EarthDance Organic Farm School here in Ferguson is a teaching farm, offering food and educational programs on a Pay What You Can basis for learners of all ages. Growing healthy soil, food, and community is central to their mission. The EarthDance team believes and works to ensure that health begins in the soil.
The farmer educators at EarthDance are steadily learning, using, and teaching organic farming and gardening practices. Working in partnership with nature is at the heart of everything this team does. “We’re striving to work in a symbiotic relationship with the soil and the land and the overall ecosystem,” Lead Farmer and Educator Jena Hood said. “We are nature!”
To grow and share fresh, healthy, organic food with you for whatever amount you can pay, the farmers work diligently to:
Nurture biodiversity – Biodiversity means the coexistence of many kinds of plants, animals, and microorganisms. It’s essential for human health and well-being, as well as that of the environment as a whole. Biodiversity is vital to soil fertility, fending off plant diseases, erosion control, crop & tree pollination and more. It also makes the farm so beautiful!
Add organic matter to the soil – Adding carbon-based matter that is breaking down – like leaves and compost – to the soil helps to create a thriving ecosystem for everything that lives in, on, and in connection with the soil.
Do a lot of weeding! And allow weeds to grow – Herbicides are harmful to the environment, and we don’t use them, so the farm team does A LOT of weeding by hand. A flame weeder is used when possible. And, anywhere farmers aren’t currently growing food, many weeds are left to grow – they’re just plants! Many of them have flowers, and pollinators love these flowers. We do, too!
Avoid mechanical tilling, or deep churning of soil – Soil disturbance can be harmful to the soil and everything that lives in it. Soil compaction is an ongoing challenge for food growers, though, and sometimes it’s necessary to help loosen soil so that plants and other organisms have the below-ground air, water, and space they need to thrive. Other ways we break up compacted soil to improve aeration and water flow include using a broad fork – a manual garden tool – or by planting a cover crop of tillage radishes that have very long roots.
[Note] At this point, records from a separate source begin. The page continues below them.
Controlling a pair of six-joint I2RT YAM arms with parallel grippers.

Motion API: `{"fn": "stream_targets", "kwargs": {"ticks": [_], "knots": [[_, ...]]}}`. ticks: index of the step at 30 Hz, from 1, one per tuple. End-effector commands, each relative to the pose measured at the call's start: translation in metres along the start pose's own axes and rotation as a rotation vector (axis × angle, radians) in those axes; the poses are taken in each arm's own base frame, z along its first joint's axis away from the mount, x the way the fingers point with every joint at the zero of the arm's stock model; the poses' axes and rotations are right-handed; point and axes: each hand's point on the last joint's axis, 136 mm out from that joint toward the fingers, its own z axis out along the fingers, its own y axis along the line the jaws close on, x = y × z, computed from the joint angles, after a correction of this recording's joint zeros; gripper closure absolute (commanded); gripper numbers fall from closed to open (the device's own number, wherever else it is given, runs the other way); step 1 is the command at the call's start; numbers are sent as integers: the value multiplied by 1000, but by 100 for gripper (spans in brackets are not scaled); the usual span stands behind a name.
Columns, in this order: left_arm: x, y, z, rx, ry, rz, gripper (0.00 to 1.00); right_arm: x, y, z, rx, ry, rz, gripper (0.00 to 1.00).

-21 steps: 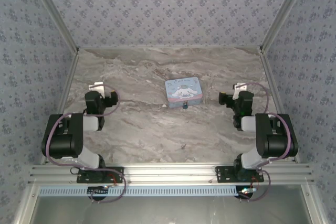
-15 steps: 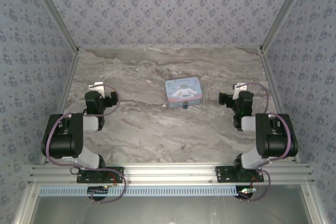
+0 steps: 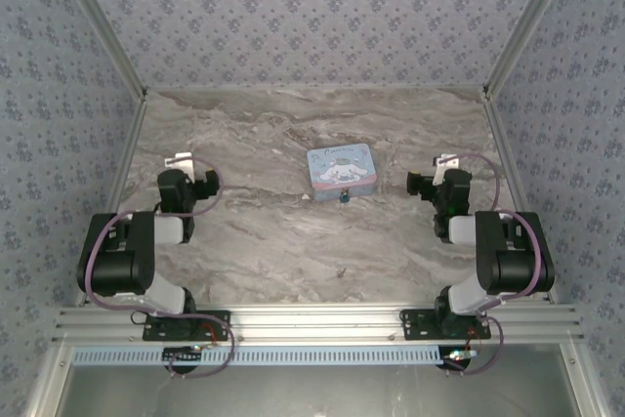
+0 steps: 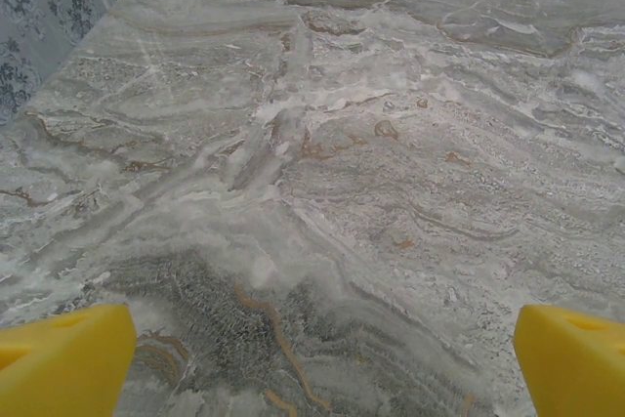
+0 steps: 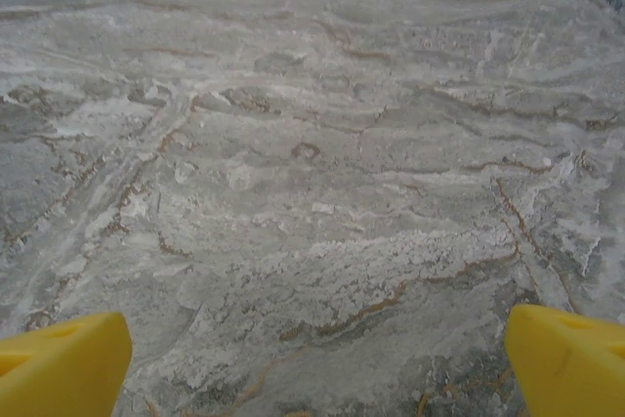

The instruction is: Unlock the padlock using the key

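Since neither arm holds anything, the task looks unstarted.

Top cam: the padlock sits on the bench, right at the near edge of the light-blue tin, approx. mid-bench & slightly right. It's too small to tell whether it touches the tin or whether the shackle is shut. A small dark speck lies nearer, well apart from the padlock. It's prob. the key, but can't confirm at this size. The left arm sits at the left side and the right arm at the right. The padlock lies between them, well apart from both.

Left wrist cam: yellow pads sit in the two bottom corners, so the left jaws are wide apart w/ nothing between them, just bare marble bench.

Right wrist cam: same story. The yellow pads are at opposite corners, so the right jaws are wide apart & empty.

Done so far: nothing, by my reading. Left to do: pick up the key, steady the padlock, insert, turn, free the shackle.
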Motion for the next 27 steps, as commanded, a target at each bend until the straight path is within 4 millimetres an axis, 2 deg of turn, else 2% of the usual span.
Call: {"fn": "stream_targets", "kwargs": {"ticks": [1, 7, 12, 16, 21, 27], "knots": [[-26, 4, -20, -22, -77, -22, 1, -25, -4, -4, -3, -10, 14, 0], [-66, 4, -57, -2, -110, -131, 1, -42, -7, -28, 15, 4, 84, 0], [-79, -10, -81, 85, -38, -368, 1, -48, 14, -55, -37, 60, 205, 0], [-69, -44, -96, 244, 80, -539, 1, -45, 48, -84, -107, 138, 273, 0], [-51, -94, -120, 377, 193, -515, 0, -30, 91, -123, -191, 245, 309, 3], [-23, -141, -133, 486, 265, -523, 1, 11, 126, -163, -222, 417, 353, 14]]}}
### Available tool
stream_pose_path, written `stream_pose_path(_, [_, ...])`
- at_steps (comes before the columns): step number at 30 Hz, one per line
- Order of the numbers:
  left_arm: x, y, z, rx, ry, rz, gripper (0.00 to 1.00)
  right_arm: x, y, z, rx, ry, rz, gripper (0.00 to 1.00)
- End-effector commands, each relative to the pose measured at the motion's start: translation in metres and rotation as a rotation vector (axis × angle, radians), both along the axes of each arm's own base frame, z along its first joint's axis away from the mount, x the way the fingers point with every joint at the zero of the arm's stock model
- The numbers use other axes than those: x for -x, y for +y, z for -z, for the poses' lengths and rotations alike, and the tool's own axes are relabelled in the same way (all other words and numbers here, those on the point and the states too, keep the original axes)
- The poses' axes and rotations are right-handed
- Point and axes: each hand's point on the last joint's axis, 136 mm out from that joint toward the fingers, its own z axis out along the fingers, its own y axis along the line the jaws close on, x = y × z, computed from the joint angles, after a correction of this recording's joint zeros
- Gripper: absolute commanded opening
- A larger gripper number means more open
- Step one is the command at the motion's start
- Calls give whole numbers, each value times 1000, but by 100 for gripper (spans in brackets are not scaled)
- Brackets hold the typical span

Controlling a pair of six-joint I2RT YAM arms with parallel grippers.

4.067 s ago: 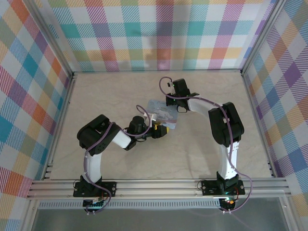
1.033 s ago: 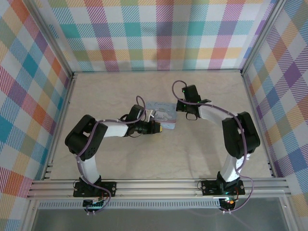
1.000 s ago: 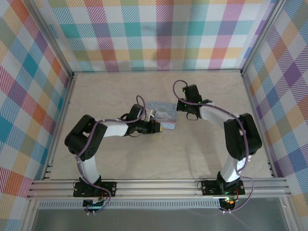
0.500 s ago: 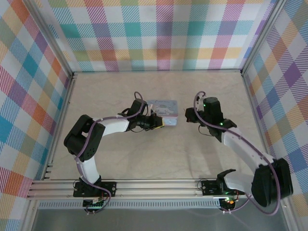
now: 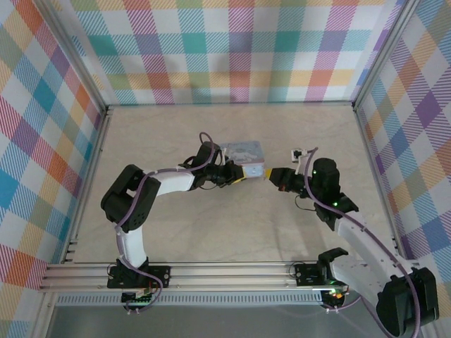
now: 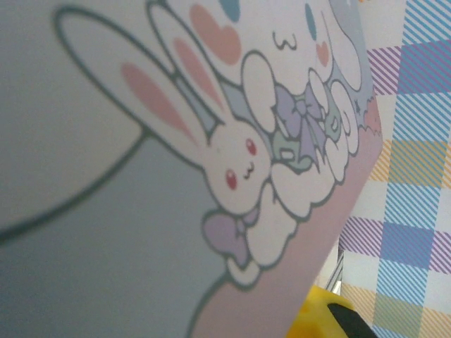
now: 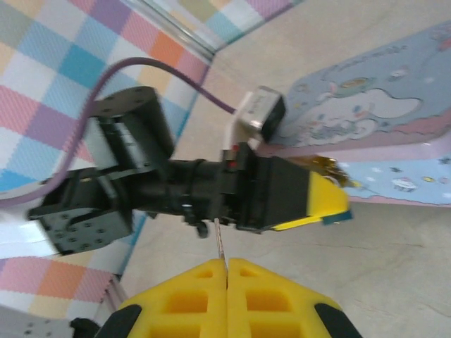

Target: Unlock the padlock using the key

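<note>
In the right wrist view my left gripper (image 7: 331, 208) reaches in from the left, its yellow fingers shut on the small teal padlock (image 7: 340, 216). Only a sliver of the padlock pokes out at their tip, with a brassy bit just above it. My right gripper (image 7: 227, 262) is shut on the key (image 7: 221, 243). The key's thin metal blade sticks out toward the left gripper's body without touching it. From above, the left gripper (image 5: 252, 172) and right gripper (image 5: 270, 174) face each other tip to tip, just in front of the tin.
The pale blue cartoon-printed tin (image 5: 244, 151) lies right behind both grippers. It sits very close under the left wrist camera (image 6: 211, 162), with one yellow fingertip (image 6: 325, 315) at its edge. Plaid walls enclose the beige table (image 5: 176, 225) at the back and both sides.
My right arm has swung away from the tin's right side, come forward and turned its gripper left, toward the left gripper. The left gripper and the tin have shifted back and right.
</note>
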Motion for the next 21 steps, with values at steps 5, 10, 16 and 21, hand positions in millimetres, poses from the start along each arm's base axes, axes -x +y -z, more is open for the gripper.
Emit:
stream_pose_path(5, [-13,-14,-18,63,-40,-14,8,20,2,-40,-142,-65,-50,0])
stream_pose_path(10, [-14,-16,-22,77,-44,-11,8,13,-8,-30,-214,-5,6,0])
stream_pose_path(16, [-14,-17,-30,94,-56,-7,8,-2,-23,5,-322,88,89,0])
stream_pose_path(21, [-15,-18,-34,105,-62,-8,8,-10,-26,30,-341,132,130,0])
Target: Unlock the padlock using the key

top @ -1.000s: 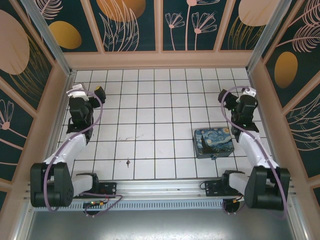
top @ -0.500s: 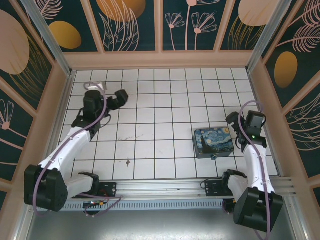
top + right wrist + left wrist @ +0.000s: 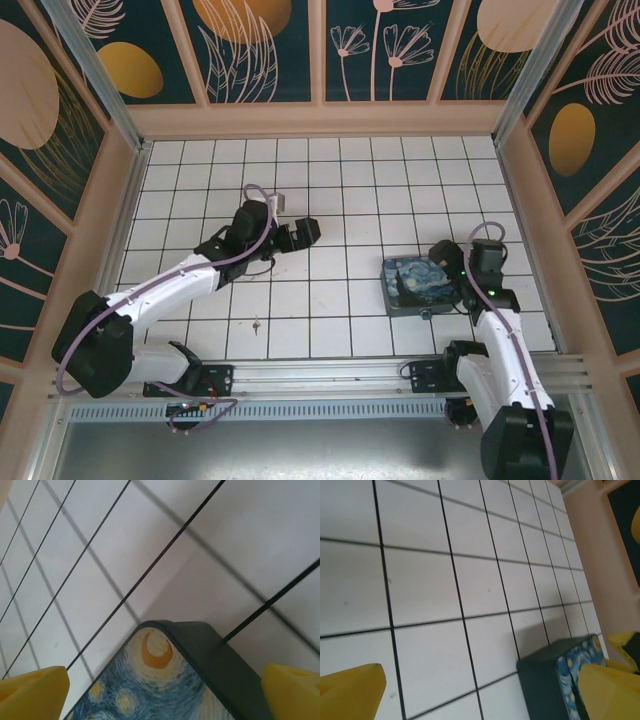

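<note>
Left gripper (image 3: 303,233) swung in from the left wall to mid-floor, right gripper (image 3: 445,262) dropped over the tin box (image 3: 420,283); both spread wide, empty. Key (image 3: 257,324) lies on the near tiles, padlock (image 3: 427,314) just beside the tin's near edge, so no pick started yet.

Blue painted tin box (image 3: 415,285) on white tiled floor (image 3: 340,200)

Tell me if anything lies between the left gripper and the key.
Nothing visible does. In the top view, bare tiles lie between the left gripper and the key; the tin box sits off to the right.
</note>
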You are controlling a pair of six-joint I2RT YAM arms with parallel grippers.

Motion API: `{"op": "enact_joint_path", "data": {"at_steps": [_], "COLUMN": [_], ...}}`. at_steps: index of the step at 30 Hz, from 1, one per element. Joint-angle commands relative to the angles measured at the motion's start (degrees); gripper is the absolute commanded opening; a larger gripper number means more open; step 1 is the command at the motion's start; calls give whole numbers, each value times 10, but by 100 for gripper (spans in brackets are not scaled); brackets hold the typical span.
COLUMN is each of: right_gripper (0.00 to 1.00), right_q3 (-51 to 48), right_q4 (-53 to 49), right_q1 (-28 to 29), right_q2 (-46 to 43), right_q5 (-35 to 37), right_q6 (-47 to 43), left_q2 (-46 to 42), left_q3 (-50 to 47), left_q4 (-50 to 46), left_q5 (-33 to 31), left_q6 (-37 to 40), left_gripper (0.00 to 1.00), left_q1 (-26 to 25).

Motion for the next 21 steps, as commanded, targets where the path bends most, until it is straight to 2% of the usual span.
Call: {"op": "enact_joint_path", "data": {"at_steps": [1, 6, 10, 15, 21], "right_gripper": [99, 98, 98, 99, 96], "right_q3": [-26, -38, -11, 5, -11], "right_q4": [41, 119, 132, 112, 112], "right_q1": [79, 206, 289, 315, 321], "right_q2": [-15, 13, 72, 116, 104], "right_q5": [15, 63, 127, 157, 150], "right_q6": [104, 206, 229, 219, 222], "left_q2": [1, -10, -32, -78, -62], "left_q3": [-25, -49, -81, -128, -136], "left_q4": [29, 39, 41, 37, 71], "left_q5": [24, 54, 79, 80, 95], "left_q6": [-35, -40, -65, -89, -116], "left_gripper": [98, 98, 98, 99, 98], "left_q1": [-6, -7, -8, -14, -48]}}
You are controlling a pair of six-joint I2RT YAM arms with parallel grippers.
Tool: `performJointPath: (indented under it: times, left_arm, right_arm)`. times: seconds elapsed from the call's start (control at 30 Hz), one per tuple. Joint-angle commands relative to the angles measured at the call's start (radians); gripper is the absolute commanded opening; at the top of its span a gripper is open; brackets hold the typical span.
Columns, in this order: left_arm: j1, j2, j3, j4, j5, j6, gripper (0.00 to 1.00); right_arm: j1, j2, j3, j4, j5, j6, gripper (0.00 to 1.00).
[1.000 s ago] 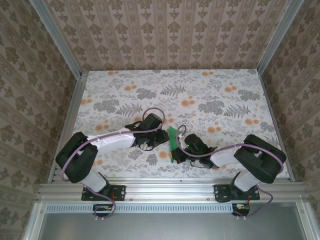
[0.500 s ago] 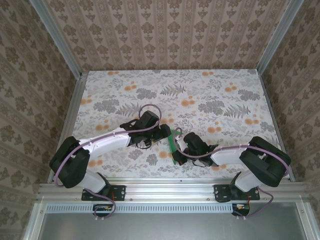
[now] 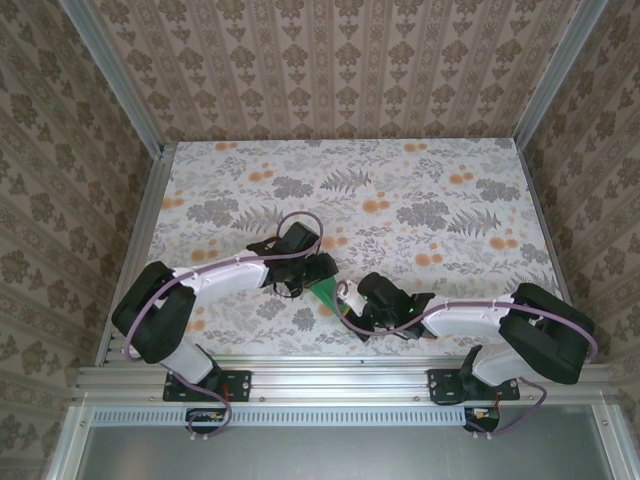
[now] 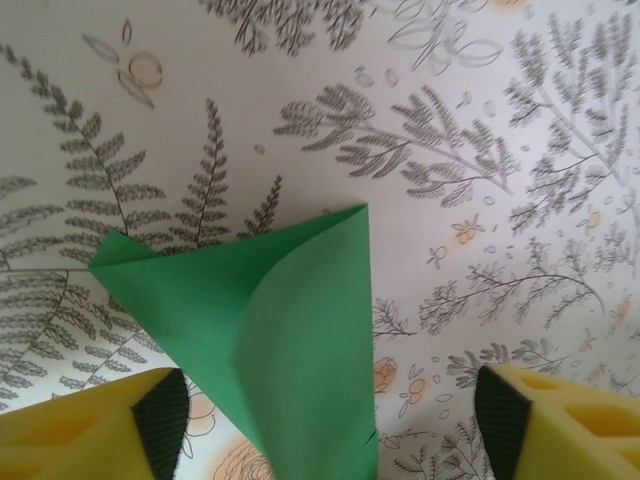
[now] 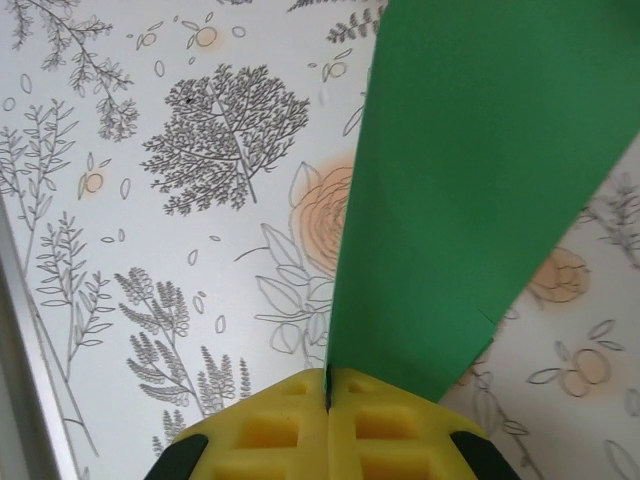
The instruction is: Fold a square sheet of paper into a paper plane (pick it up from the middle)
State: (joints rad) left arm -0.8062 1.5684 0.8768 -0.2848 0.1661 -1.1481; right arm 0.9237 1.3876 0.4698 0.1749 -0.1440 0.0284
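From the top camera the green paper sheet is just a tiny sliver near the front middle of the floral tabletop, tucked between the two wrists. You honestly can't read its shape or either grip from up there. The left gripper comes at it from the left and the right gripper from the right, both low over the table and close together. The wrist cams are where it gets useful. In the right wrist view, the right gripper has its yellow fingers pressed flat together with the paper pinched in the seam. The sheet fans out away from them as a broad, smooth green panel over the tabletop. In the left wrist view, the left gripper has its jaws wide apart, one yellow finger in each bottom corner with the dark pads facing in. The paper sits in the gap between them without being squeezed. That view also shows something the other two don't: the sheet is curled over on itself in a soft rounded bend, not a crisp crease. One pointed corner sticks out left and another sits up top, against the tabletop. I can't tell whether the left-hand pad brushes the paper's edge.
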Motion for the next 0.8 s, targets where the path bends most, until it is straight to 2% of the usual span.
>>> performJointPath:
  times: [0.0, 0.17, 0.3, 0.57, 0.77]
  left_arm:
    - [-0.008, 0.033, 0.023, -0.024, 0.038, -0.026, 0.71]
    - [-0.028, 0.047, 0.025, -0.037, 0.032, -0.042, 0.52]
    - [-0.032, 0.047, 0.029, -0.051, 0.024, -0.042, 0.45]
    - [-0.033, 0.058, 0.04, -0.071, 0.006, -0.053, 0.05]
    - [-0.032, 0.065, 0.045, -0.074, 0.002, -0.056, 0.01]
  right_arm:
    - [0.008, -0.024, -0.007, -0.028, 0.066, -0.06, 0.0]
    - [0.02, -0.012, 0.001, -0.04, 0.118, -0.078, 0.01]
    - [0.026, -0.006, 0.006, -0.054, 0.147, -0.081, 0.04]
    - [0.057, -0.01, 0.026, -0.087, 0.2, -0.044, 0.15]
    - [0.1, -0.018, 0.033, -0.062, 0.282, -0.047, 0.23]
Plant cover crops – Non-food crops help replace soil nutrients, slow erosion, improve soil density, and add organic matter to the soil as they decay.
All of these practices and more help sustain the land, the ecosystem, and EarthDance’s ability to grow and share fresh, delicious, organic food in our community. If you’ve never visited EarthDance, it’s a lovingly tended gem, tucked right into a Ferguson neighborhood, at 233 S. Dade Ave. Enjoy a farm walk or drive during Farm Stand hours. The EarthDance Pay What You Can Farm Stand is open Fridays 3-6pm and Sundays 11am-3pm. And Pay What You Can for produce at their booth at the Ferguson Farmers Market, too! Every Saturday 8am-Noon at 501 S. Florissant Rd.
“We hope that the care and commitment we have to tending to farm in these ways, that you can taste it in the food,” Jena said.